Ryan’s health care act would put 59,000 Merced kids at risk
Last week, U.S. House of Representatives health committees approved a bill to repeal the Affordable Care Act that would put the health of low-income children and children with disabilities at risk unprecedented for more than half a century.
The American Health Care Act is being amended this week to be even more dangerous for children.
The House is scheduled to vote on the amended AHCA on Thursday, March 23. The California congressional delegation should follow the cardinal rule of medicine – first “do no harm” – as they consider any changes to the health care system, particularly those affecting children.
The AHCA does not meet this standard and should be rejected.
Health coverage for children is a smart investment, allowing families to identify and treat conditions before they become more complicated and expensive. Insured children are more likely than uninsured children to be academically successful, graduate from high school, and attend college.

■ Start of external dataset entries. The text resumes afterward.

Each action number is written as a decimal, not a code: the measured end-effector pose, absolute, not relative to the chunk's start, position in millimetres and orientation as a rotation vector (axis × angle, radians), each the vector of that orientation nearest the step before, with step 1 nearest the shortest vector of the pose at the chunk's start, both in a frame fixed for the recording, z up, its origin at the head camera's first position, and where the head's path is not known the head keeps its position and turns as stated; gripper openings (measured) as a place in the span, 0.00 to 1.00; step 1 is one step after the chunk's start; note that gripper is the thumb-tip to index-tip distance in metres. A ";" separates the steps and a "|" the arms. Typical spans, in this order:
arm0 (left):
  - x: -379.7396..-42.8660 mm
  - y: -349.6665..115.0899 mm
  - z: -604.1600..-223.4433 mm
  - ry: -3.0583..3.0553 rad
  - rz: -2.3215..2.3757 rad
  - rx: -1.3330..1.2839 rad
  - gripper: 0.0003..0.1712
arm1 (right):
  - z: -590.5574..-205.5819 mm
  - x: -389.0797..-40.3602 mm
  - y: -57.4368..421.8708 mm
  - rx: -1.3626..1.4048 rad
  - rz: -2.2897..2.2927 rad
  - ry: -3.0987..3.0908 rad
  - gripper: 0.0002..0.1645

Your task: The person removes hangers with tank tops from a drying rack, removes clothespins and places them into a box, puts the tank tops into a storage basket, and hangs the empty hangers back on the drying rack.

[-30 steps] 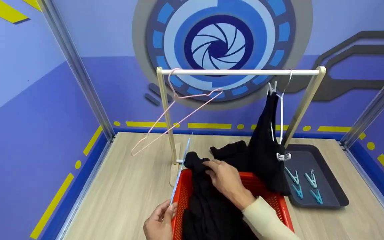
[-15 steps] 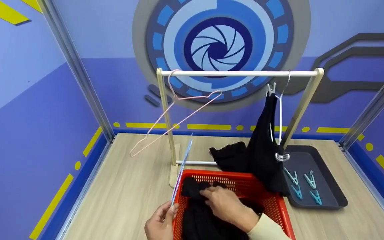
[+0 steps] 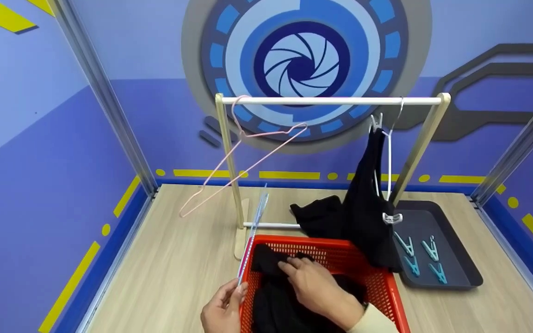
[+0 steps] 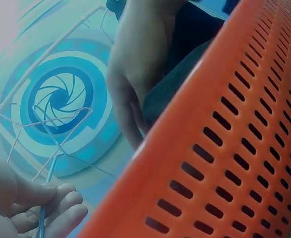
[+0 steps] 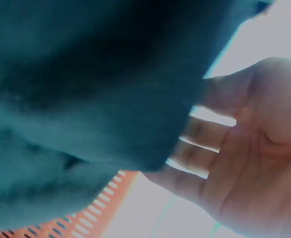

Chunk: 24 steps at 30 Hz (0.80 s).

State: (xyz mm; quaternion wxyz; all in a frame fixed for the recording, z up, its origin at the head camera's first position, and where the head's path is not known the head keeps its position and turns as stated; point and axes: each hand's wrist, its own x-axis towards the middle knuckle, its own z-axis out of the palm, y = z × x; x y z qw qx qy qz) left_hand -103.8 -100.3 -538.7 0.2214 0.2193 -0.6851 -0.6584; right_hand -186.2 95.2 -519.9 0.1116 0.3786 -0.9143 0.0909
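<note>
In the head view my left hand (image 3: pixel 222 305) pinches a light blue hanger (image 3: pixel 258 215) seen edge-on, beside the left wall of the red basket (image 3: pixel 326 243). The left wrist view shows its blue wire (image 4: pixel 50 173) between thumb and fingers. My right hand (image 3: pixel 315 284) is inside the basket, its fingers on a black garment (image 3: pixel 275 300). In the right wrist view the fingers (image 5: pixel 200 134) look straight and slightly spread, with their tips hidden behind the cloth (image 5: pixel 101 119).
A rack with a white bar (image 3: pixel 322 100) stands behind the basket. From it hang a pink hanger (image 3: pixel 266 162) and a white hanger (image 3: pixel 389 166) with a clipped black garment (image 3: pixel 363 217), which drapes over the basket's rim. A grey tray (image 3: pixel 461 263) at right holds several teal clothespins (image 3: pixel 430 249).
My right hand has lowered the end of the black cloth from above the basket's back rim into the basket. My left hand stays put, while the blue hanger has turned slightly.
</note>
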 end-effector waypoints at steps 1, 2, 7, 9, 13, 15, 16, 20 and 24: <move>-104.0 -100.4 -538.9 -1.890 -1.823 0.599 0.09 | -516.8 -183.6 97.6 1.093 0.285 -2.681 0.20; -104.0 -100.3 -538.9 -1.887 -1.825 0.593 0.09 | -513.8 -181.1 100.2 1.080 0.309 -2.674 0.19; -103.4 -98.9 -539.4 -1.857 -1.848 0.574 0.09 | -502.3 -170.6 116.9 1.025 0.416 -2.624 0.17; -103.4 -98.8 -539.6 -1.854 -1.849 0.564 0.09 | -499.2 -167.1 124.6 0.998 0.459 -2.613 0.17; -103.2 -99.8 -539.4 -1.869 -1.832 0.579 0.09 | -492.6 -158.6 140.0 0.927 0.544 -2.631 0.14; -103.0 -100.2 -539.1 -1.875 -1.828 0.597 0.09 | -489.5 -154.7 148.1 0.896 0.580 -2.651 0.13; -102.9 -100.3 -539.0 -1.876 -1.827 0.607 0.09 | -487.9 -152.6 151.9 0.877 0.599 -2.665 0.13; -102.6 -100.7 -539.0 -1.881 -1.813 0.611 0.10 | -485.1 -146.5 168.4 0.761 0.661 -2.763 0.11; -102.8 -101.4 -539.6 -1.884 -1.789 0.586 0.10 | -487.8 -140.8 187.6 0.617 0.692 -2.817 0.09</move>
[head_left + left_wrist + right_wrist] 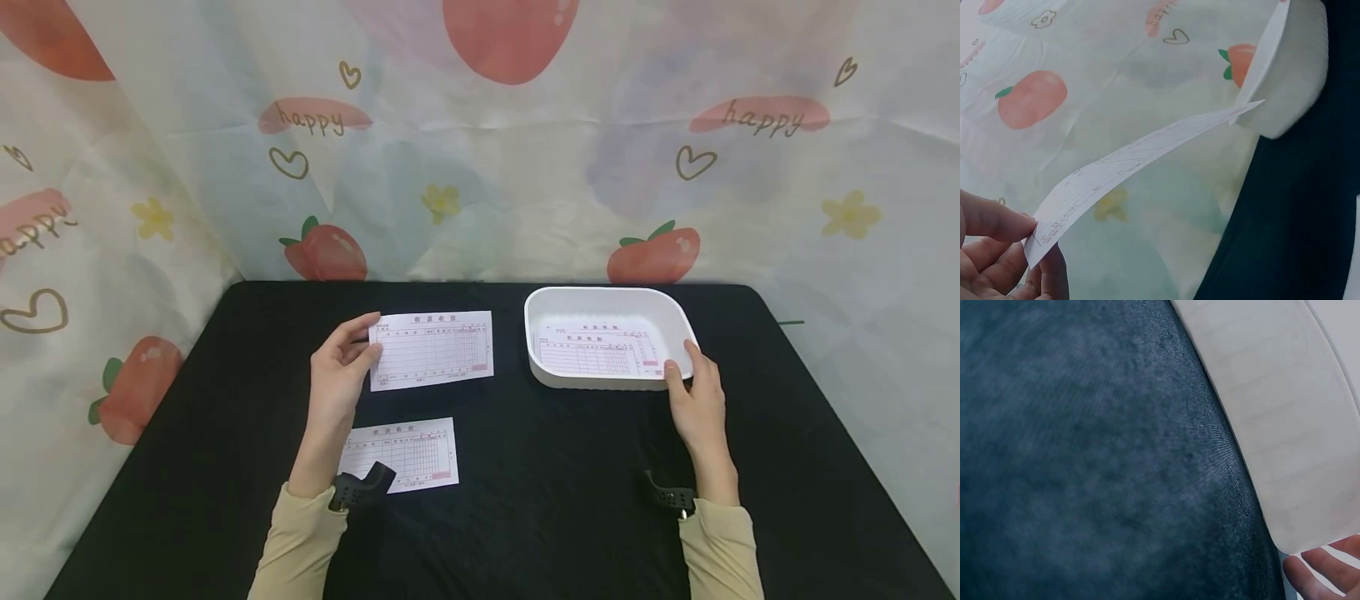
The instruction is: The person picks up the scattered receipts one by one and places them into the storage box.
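My left hand [339, 367] pinches a printed receipt slip [431, 350] by its left edge, thumb on the printed face. In the left wrist view the slip [1116, 159] is lifted and bows slightly, its far end pointing towards the white plastic tray [1297, 75]. A second receipt slip [423, 454] lies on the table, partly hidden behind the left wrist. At the right, my right hand [697, 400] holds the front right corner of the white plastic tray [592, 383]. Overlapping receipt slips [585, 354] lie inside it. The right wrist view shows fingertips [1322, 569] at the tray's corner.
A black cloth [540, 500] covers the table. Behind and to the left hangs a patterned curtain [480, 192] with fruit, hearts and lettering. The tray stands near the table's back edge. Each wrist wears a black strap [363, 486].
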A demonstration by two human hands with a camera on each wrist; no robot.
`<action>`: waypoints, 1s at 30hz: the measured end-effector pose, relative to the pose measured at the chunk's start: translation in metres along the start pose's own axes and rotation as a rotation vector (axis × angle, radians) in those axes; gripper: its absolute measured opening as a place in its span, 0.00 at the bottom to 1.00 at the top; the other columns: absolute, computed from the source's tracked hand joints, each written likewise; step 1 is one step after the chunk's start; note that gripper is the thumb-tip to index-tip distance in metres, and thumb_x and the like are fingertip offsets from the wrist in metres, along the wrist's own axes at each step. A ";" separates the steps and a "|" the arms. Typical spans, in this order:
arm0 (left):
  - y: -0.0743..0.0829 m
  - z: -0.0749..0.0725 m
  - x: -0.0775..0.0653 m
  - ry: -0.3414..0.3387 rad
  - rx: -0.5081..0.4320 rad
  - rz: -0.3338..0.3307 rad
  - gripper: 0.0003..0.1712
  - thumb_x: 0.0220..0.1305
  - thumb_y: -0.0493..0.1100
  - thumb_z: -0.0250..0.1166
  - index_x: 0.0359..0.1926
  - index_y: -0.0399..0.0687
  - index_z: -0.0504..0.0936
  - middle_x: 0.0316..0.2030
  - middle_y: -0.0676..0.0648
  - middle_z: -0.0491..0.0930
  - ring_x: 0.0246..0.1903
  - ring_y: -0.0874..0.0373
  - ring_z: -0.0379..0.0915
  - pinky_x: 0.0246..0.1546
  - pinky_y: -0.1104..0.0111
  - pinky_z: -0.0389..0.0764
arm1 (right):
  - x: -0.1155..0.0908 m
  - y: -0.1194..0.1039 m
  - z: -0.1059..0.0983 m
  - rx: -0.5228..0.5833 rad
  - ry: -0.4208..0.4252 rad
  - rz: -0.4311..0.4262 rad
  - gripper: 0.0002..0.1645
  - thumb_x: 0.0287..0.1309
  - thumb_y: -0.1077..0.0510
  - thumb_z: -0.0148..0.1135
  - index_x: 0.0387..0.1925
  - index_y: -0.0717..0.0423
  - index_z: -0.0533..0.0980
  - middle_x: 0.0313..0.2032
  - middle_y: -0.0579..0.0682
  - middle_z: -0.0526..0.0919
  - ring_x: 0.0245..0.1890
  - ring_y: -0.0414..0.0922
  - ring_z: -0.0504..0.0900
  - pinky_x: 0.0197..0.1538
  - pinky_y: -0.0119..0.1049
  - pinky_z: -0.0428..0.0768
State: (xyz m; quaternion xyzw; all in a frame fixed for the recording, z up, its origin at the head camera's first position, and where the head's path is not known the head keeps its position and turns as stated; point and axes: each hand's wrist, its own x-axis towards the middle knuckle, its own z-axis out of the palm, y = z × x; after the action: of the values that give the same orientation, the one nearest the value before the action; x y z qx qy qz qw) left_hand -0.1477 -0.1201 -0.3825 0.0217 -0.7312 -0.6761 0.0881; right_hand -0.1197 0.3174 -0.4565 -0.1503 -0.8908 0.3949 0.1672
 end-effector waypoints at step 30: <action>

In the long run, children covered by Medicaid (known in California as Medi-Cal) grow up to be healthier as adults, earn higher wages and pay more in taxes.
Today, thanks to the ACA, Medicaid, and the Children’s Health Insurance Program (CHIP), 97 percent of California children have health coverage – an historic high. However, the AHCA would reverse that progress and repeal protections that have been in place for 50 years for the nation’s most vulnerable children. The AHCA would shift $370 billion in federal Medicaid costs to states over the first 10 years alone, putting coverage at risk for nearly 37 million children in America – including over 5 million children in California and 59,804 in Merced County. Because almost half of all Medicaid recipients are children, any changes to Medicaid have a disproportionate impact on them.
The Congressional Budget Office has estimated the original AHCA would cause 14 million people to lose Medicaid coverage and drive $880 billion in federal Medicaid cuts by 2026. It would also provide $594 billion in tax cuts to America’s wealthiest individuals and corporations. The CBO has yet to tally the additional damage the amended AHCA would cause.
In addition to the massive Medicaid cuts, it would eliminate Medicaid’s 50-year guarantee of affordable, comprehensive coverage by imposing a “per capita cap” on Medicaid spending that would drastically limit access to health care and coverage for children without reducing their health needs. It also gives states the option to “block grant” Medicaid for poor children, parents and pregnant women that would entail an even lower cap.
It would also give states new authority to cut or eliminate benefits for children (now guaranteed), delay coverage (with waiting lists, currently prohibited), raise cost sharing (currently limited), impose work requirements and limit provider networks. Over time, more costs would be shifted from the federal government to states, counties, local communities, providers and beneficiaries. States would have to cut eligibility, services or both to continue to provide comparable care under the caps.
The AHCA’s new Medicaid cap would disproportionately disadvantage California by locking in 2016 provider payment rates relative to other states in perpetuity, leaving California little or no ability to improve reimbursement rates that are among the lowest in the nation. States that overspend their cap would be penalized the following year.
Any changes that move backwards and make children worse off by depriving them of comprehensive and affordable child-appropriate coverage will jeopardize not only their futures but the nation’s future economic and national security.
The AHCA would destroy Medicaid’s guarantee of coverage for poor and disabled children that has served them well for 50 years, all to pay for another massive tax cut to the wealthy. It does not come close to meeting the “do no harm” to children standard and should be roundly rejected for the sake of California and the nation.
Alison Buist, Ph.D., is the National Child Health Director for Children’s Defense Fund–California, responsible for developing and implementing CDF’s child health policy recommendations. She wrote this for the Merced Sun-Star.